STORED DATA
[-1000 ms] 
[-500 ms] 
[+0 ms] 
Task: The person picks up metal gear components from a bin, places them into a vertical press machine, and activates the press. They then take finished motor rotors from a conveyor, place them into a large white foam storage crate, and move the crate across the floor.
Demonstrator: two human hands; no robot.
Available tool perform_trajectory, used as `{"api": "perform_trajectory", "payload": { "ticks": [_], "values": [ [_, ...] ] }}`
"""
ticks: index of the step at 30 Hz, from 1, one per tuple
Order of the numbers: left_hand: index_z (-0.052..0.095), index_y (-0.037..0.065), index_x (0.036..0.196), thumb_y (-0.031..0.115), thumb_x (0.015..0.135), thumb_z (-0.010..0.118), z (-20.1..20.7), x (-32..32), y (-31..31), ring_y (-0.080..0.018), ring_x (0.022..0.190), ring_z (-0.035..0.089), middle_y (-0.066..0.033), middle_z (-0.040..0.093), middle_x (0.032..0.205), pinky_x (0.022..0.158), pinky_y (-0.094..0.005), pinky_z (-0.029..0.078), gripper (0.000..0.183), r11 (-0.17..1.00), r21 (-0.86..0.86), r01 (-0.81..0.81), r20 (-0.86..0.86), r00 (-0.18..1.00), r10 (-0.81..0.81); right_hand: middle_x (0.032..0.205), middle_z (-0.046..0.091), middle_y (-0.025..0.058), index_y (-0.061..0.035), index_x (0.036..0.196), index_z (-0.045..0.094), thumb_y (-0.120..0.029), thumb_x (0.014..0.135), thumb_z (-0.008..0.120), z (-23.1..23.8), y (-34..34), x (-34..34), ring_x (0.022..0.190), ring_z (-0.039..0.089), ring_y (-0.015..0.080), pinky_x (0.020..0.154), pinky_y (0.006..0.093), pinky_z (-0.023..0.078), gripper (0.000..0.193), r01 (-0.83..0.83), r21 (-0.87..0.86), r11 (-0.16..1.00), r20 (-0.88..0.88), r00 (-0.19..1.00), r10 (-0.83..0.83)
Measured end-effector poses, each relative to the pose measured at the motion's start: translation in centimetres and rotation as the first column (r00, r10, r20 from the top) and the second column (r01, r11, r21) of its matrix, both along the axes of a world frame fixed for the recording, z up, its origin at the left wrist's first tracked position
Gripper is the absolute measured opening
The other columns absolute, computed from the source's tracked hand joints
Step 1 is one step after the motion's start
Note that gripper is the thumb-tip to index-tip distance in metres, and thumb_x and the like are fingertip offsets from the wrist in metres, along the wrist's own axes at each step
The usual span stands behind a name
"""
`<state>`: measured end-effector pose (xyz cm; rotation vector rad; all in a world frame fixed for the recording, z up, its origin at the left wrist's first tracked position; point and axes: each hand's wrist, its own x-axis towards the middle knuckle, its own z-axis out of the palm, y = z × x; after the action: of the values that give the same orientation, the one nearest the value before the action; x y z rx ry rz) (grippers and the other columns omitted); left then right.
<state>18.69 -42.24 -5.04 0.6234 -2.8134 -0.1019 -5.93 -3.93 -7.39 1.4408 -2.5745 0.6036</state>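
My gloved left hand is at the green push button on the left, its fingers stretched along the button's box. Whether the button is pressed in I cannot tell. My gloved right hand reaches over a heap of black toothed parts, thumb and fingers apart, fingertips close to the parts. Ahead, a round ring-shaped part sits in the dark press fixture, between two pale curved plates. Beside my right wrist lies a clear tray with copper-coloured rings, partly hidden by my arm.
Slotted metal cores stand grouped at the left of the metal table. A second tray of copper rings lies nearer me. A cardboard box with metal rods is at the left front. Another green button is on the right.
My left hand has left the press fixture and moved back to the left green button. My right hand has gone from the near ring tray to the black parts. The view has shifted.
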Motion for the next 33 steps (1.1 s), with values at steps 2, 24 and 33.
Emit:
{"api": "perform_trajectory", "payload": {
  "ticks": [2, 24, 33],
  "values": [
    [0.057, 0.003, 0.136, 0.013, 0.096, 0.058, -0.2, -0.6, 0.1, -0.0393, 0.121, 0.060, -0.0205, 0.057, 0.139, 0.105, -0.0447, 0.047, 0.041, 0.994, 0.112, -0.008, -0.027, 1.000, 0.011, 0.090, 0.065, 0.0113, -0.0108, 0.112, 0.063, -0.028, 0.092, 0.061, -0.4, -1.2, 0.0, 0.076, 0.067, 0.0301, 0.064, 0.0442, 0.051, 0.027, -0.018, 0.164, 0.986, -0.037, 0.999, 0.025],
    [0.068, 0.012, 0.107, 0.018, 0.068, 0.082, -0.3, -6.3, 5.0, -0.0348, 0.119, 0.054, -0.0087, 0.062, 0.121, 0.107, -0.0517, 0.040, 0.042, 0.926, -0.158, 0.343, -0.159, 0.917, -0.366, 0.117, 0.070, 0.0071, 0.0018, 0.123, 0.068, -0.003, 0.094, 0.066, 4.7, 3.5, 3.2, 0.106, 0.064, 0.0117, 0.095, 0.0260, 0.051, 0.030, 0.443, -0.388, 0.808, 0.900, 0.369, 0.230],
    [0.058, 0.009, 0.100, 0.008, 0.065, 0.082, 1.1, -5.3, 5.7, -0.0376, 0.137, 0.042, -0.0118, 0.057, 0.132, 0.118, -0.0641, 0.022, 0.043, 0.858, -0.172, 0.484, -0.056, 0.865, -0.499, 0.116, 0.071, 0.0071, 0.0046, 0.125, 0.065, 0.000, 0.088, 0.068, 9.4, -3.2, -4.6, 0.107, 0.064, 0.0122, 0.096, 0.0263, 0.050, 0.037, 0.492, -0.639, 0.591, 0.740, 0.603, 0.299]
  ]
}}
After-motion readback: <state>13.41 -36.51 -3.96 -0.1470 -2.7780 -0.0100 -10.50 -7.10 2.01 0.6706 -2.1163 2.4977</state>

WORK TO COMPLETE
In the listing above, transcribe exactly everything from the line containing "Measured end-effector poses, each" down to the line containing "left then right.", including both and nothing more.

RESPONSE
Measured end-effector poses, each relative to the pose measured at the motion's start: translation in centimetres and rotation as the first column (r00, r10, r20 from the top) and the second column (r01, r11, r21) of its matrix, both along the axes of a world frame fixed for the recording, z up, its origin at the left wrist's first tracked position
Gripper is the absolute measured opening
The other columns absolute, computed from the source's tracked hand joints
Step 1 is one step after the motion's start
Note that gripper is the thumb-tip to index-tip distance in metres, and thumb_x and the like are fingertip offsets from the wrist in metres, along the wrist's own axes at each step
The usual span stands behind a name
"""
`<state>`: measured end-effector pose (xyz cm; rotation vector rad; all in a world frame fixed for the recording, z up, its origin at the left wrist's first tracked position; point and axes: each hand's wrist, its own x-axis towards the middle knuckle, its own z-axis out of the palm, y = z × x; after the action: of the values that give the same orientation, the one nearest the value before the action; x y z rx ry rz) (grippers and the other columns omitted); left then right.

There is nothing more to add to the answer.